Subject: Re: Biden's billionaire tax rate fact checked
I work in a law firm. The way law firms are structured, everyone's income is always taxable - even the founders and owners.
OK, Al. Time to open the kimono all the way if you are going to claim stuff like this.
If real law firms are anything than the ones I've seen on TV, then when you get invited to be a partner, you must make a capital contribution to buy your partnership share. And then decades later when you leave the firm, your share is bought back from you by, essentially, the new partners coming up and replacing you.
Al, how much did a partnership share cost you in the 70s or whenever you might have become a partner?
Al, how much is that partnership share worth now. More?
Because this is PRECISELY ANALOGOUS to the "unrealized earnings" of most rich people you are talking about. They had stock (which is literally describable as "non-partnership shares" as opposed to "parnership shares" in a partnership).

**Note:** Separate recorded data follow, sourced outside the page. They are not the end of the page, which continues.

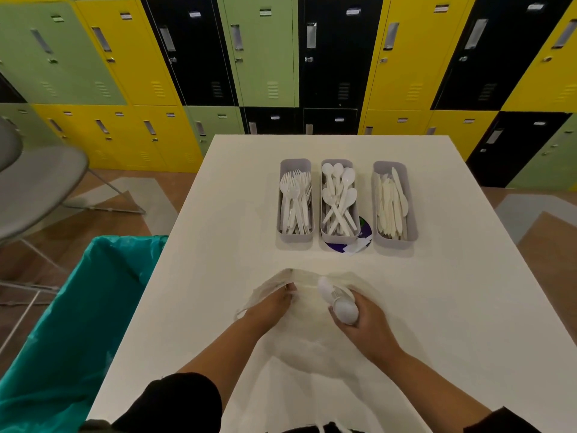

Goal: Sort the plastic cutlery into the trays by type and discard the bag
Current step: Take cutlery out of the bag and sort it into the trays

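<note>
Clear crumpled plastic bag (307, 303) on the white tabletop (468, 307) near its front edge, left hand (274, 303) grip pinching the bag's rim, right hand (363, 317) grip closed around blurred white plastic spoons (338, 303), three grey trays (395, 242) well beyond, bare tabletop between, teal-lined bin (93, 292) at the left edge.

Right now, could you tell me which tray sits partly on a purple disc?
The middle tray, holding spoons; the purple disc shows beside and beneath it.
</note>
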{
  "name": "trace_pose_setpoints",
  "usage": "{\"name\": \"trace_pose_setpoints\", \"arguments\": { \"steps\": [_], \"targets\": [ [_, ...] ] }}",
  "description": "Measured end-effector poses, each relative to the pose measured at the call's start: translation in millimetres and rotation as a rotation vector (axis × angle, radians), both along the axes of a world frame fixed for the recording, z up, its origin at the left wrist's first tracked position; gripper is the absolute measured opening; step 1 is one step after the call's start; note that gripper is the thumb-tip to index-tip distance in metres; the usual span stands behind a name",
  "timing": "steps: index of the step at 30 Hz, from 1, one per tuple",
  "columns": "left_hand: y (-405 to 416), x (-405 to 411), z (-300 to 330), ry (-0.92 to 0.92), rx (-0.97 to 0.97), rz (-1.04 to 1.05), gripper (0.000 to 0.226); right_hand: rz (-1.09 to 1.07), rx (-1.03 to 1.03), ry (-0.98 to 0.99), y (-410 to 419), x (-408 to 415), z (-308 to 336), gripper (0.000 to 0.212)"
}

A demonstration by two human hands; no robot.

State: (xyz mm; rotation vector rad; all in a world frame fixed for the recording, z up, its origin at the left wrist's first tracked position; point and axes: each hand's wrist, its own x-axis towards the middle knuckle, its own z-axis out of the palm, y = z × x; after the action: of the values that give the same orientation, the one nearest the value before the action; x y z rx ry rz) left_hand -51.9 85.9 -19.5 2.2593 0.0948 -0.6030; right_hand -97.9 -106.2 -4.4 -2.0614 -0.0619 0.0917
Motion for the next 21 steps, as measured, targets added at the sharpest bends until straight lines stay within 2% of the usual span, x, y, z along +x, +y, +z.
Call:
{"name": "trace_pose_setpoints", "arguments": {
  "steps": [3, 5, 7, 8, 10, 12, 14, 16, 19, 21],
  "targets": [
    [1.0, -0.1, -3.1, -0.012, -0.019, 0.056, 0.031, -0.015, 0.047, -0.023, 3.6, -0.5, 9.7, 0.033],
    [1.3, -1.4, 2.5, 0.023, -0.055, 0.048, 0.037, 0.061, -0.093, 0.012, 6.1, 4.2, 12.8, 0.043],
    [0.4, -1.7, 14.6, 0.073, -0.067, -0.008, 0.031, 0.215, -0.339, 0.079, 11.4, 11.0, 8.8, 0.05],
    [1.0, -2.2, 21.3, 0.102, -0.062, -0.045, 0.027, 0.289, -0.448, 0.107, 14.1, 13.2, 5.9, 0.045],
    [3.1, -1.6, 30.7, 0.16, -0.034, -0.142, 0.035, 0.363, -0.551, 0.153, 19.1, 14.2, -4.7, 0.035],
    [6.9, -3.6, 35.6, 0.21, 0.056, -0.226, 0.042, 0.354, -0.497, 0.263, 19.8, 10.4, -12.5, 0.033],
    [10.2, -6.7, 40.4, 0.262, 0.166, -0.208, 0.04, 0.288, -0.38, 0.336, 18.2, 5.7, -14.1, 0.036],
    [11.2, -8.4, 36.2, 0.309, 0.165, -0.208, 0.044, 0.228, -0.273, 0.398, 14.6, 3.6, -15.2, 0.054],
    [9.9, -11.9, 35.6, 0.397, 0.147, -0.255, 0.046, 0.283, -0.174, 0.535, 10.6, 9.6, -25.1, 0.077],
    [10.9, -11.6, 37.8, 0.392, 0.162, -0.263, 0.049, 0.283, -0.196, 0.555, 14.5, 13.4, -15.8, 0.067]
  ]
}}
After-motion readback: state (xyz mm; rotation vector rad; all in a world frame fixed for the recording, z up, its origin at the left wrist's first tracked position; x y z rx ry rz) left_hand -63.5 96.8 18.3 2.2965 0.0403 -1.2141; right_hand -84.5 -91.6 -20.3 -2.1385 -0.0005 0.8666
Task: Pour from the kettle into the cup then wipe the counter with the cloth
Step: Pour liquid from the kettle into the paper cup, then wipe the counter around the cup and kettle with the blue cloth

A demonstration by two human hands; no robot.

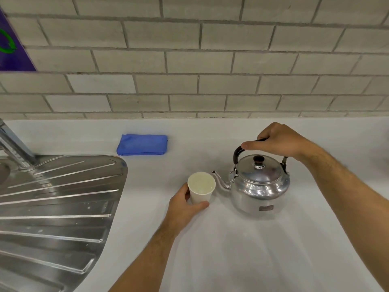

They got that stock when it was worth a few hundred thousand if they were founders. Years later those shares are worth millions, but that gain is untaxed because they haven't sold the shares.
And taxing them on unsold shares would actually FORCE THEM TO SELL the shares, which in some real sense, they need to keep in order to continue owning the company they have built and run for decades.
Does your own law firm experience still put you in a different situation than the others with unrealized gains?